= Task objective =
Reproduce the listing exactly. Omit pictures.

= Exercise data =
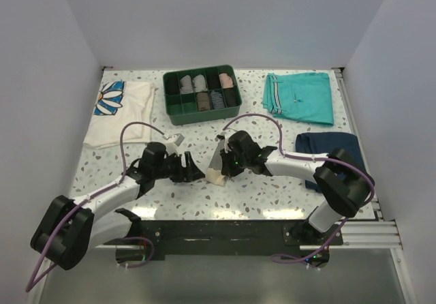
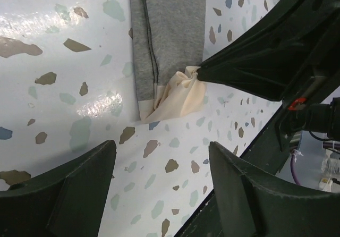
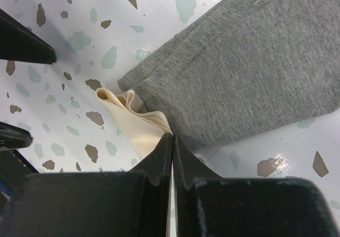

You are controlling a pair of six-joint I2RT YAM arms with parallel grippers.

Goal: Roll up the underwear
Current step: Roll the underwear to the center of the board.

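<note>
Two grippers: right gripper (image 3: 172,140) is clamped tight on the cream band of the underwear (image 3: 255,72); left gripper (image 2: 163,147) has its jaws wide apart and holds nothing.
Underwear spot: grey strip with a cream band, flat on the table (image 1: 262,198), about mid-width, nearer the near edge than the far one, between the two grippers.
Grip point: only the bunched cream corner, right at the tips; the grey body lies free.
Risk 1: you pull and the corner slips out. The bite is thin and the cloth is soft.
Risk 2: you push and the whole strip slides over the glossy table instead of curling. Nothing pins the far end.
Risk 3: the roll goes crooked. You hold one corner, so the other side of the band lags.
Risk 4: the folded layers fan open. Loose cream folds already show beside the pinch.
Risk 5: the left gripper sits just beside the right one. Close in carelessly and you knock it, or you grab table rather than cloth.
Other stuff: green tray (image 1: 204,118) toward the far edge and teal shorts (image 1: 300,97) by the far right corner, both well apart, so a clash looks unlikely.
</note>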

= Answer section =
You are controlling a pair of six-joint I2RT YAM arms with parallel grippers.

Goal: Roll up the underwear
Current step: Roll the underwear to the center of the board.

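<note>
Two grippers: right gripper (image 3: 172,140) is clamped tight on the cream band of the underwear (image 3: 255,72); left gripper (image 2: 163,147) has its jaws wide apart and holds nothing.
Underwear spot: grey strip with a cream band, flat on the table (image 1: 262,198), about mid-width, nearer the near edge than the far one, between the two grippers.
Grip point: only the bunched cream corner, right at the tips; the grey body lies free.
Risk 1: you pull and the corner slips out. The bite is thin and the cloth is soft.
Risk 2: you push and the whole strip slides over the glossy table instead of curling. Nothing pins the far end.
Risk 3: the roll goes crooked. You hold one corner, so the other side of the band lags.
Risk 4: the folded layers fan open. Loose cream folds already show beside the pinch.
Risk 5: the left gripper sits just beside the right one. Close in carelessly and you knock it, or you grab table rather than cloth.
Other stuff: green tray (image 1: 204,118) toward the far edge and teal shorts (image 1: 300,97) by the far right corner, both well apart, so a clash looks unlikely.
</note>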

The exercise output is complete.